- What the exercise asks
Below are entries. Pull out all lines containing "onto".

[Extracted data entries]
====
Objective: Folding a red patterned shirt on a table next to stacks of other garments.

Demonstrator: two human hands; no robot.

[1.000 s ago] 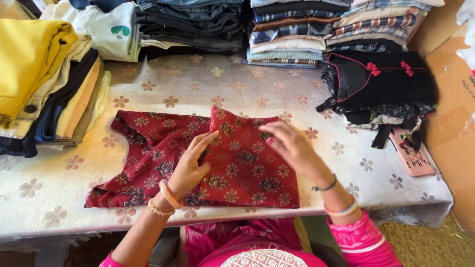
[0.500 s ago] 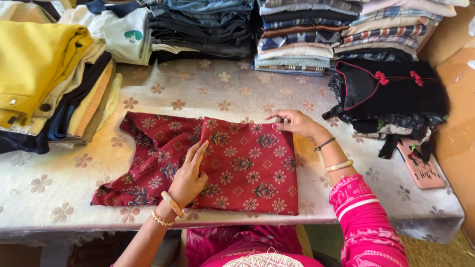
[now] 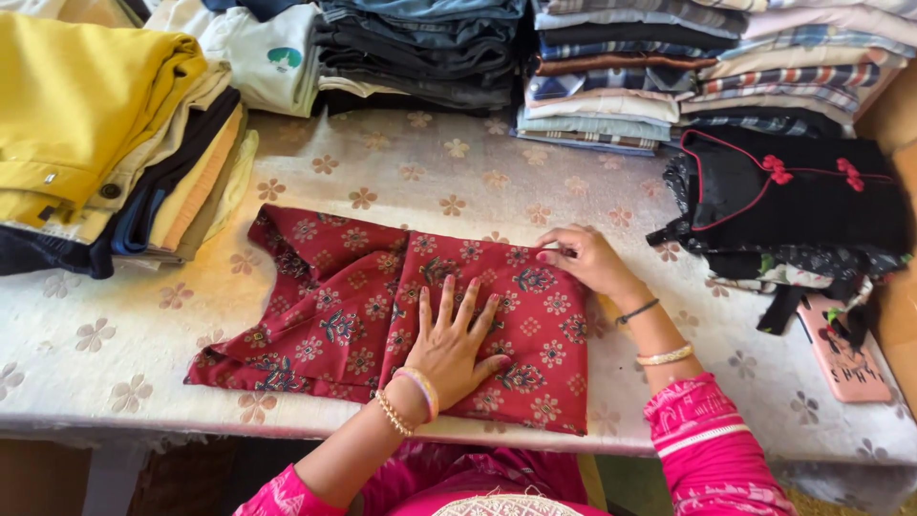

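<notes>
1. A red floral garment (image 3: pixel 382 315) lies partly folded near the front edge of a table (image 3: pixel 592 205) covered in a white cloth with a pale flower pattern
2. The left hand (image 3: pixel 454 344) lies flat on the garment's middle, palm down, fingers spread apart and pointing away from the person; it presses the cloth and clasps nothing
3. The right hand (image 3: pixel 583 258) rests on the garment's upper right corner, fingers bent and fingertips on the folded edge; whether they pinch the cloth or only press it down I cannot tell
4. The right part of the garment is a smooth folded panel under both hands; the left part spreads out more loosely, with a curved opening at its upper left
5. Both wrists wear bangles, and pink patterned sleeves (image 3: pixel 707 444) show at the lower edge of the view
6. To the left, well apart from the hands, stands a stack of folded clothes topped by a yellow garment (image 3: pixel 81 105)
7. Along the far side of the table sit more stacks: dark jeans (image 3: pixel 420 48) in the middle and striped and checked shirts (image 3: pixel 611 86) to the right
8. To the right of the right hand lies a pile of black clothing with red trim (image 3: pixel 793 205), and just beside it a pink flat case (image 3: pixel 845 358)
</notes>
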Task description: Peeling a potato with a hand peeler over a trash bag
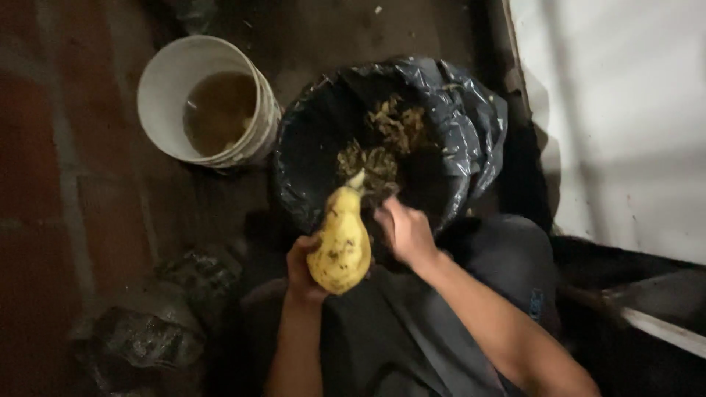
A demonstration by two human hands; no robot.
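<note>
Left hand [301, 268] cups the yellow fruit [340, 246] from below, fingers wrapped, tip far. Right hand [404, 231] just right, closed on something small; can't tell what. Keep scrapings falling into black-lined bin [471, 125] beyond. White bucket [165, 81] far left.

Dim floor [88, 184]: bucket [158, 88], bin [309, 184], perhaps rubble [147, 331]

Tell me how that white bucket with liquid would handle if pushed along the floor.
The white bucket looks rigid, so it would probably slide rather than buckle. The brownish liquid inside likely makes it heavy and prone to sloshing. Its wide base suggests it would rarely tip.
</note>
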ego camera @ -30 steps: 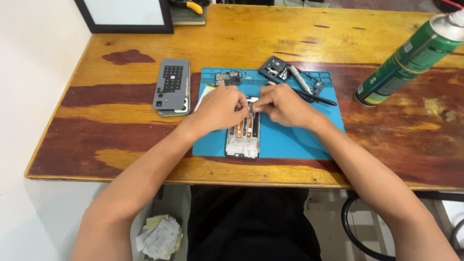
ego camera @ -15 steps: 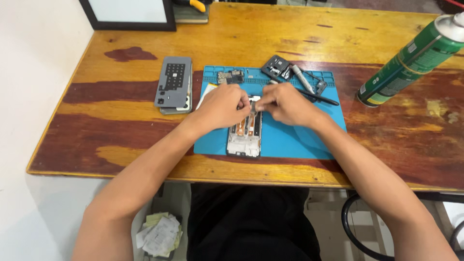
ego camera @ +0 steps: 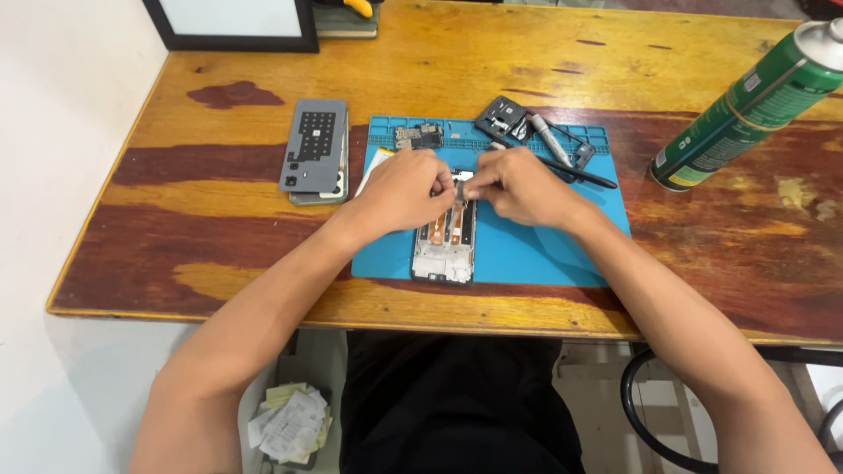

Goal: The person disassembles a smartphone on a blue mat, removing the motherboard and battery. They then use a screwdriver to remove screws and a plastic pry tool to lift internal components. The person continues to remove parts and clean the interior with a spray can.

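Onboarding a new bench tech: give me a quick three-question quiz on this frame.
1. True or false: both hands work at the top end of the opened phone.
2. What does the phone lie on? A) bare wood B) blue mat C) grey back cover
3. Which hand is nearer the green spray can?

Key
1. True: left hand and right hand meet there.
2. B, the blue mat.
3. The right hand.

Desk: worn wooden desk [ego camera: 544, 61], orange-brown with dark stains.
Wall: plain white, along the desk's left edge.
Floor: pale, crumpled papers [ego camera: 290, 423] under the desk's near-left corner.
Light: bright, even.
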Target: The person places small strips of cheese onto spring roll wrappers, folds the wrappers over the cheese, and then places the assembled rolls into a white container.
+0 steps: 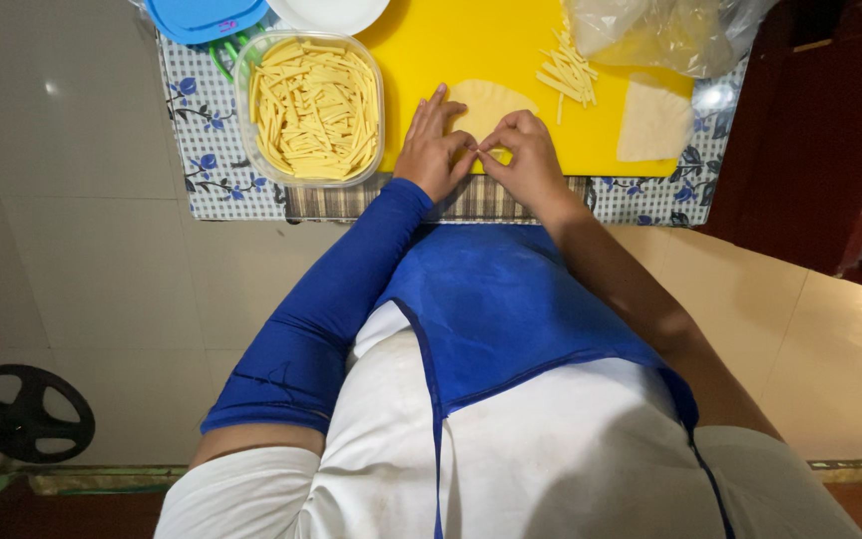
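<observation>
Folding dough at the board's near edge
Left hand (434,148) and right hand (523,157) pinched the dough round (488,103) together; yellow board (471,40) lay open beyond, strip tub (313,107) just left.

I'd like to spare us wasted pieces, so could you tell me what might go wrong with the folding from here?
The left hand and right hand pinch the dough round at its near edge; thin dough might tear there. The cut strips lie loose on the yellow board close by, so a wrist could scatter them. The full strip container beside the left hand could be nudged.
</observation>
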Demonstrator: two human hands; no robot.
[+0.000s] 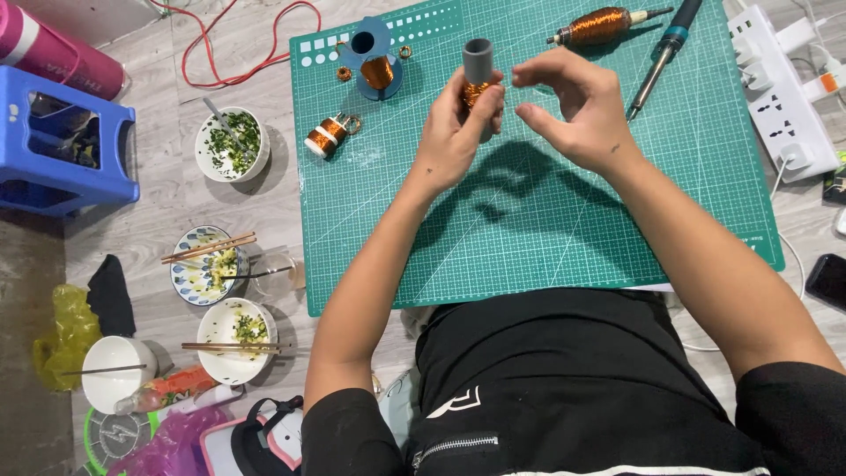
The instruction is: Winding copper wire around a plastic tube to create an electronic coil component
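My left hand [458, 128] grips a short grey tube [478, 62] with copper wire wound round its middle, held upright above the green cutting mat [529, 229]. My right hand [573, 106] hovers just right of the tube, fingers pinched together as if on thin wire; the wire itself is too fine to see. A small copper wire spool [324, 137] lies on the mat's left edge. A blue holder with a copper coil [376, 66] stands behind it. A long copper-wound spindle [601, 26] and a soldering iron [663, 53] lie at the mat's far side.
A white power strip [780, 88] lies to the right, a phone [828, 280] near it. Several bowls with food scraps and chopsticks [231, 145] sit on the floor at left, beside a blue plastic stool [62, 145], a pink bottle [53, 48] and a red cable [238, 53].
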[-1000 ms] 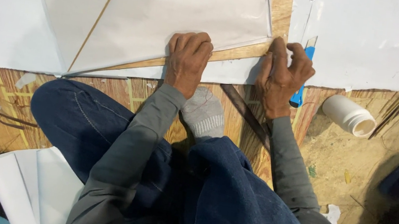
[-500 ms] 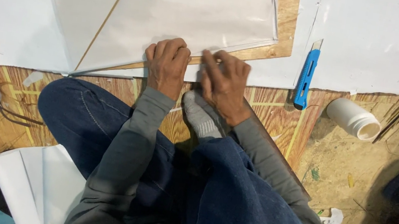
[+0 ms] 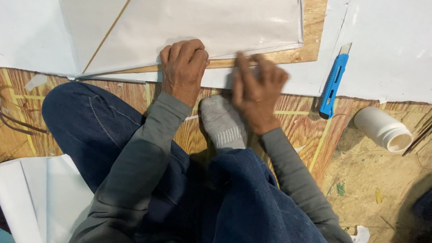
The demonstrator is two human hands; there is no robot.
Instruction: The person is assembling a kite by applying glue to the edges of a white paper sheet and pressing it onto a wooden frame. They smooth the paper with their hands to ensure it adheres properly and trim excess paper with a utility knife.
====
- Finished task
Target: The person places small strips of cheese onto spring roll wrappers, folds the wrappers over the cheese, and then places the assembled rolls into a white container.
Instruction: The person is assembling a kite by applying glue to the edges of a white paper sheet and pressing it onto a wooden frame. They smooth the paper with their hands to ensure it adheres properly and trim excess paper with a utility knife.

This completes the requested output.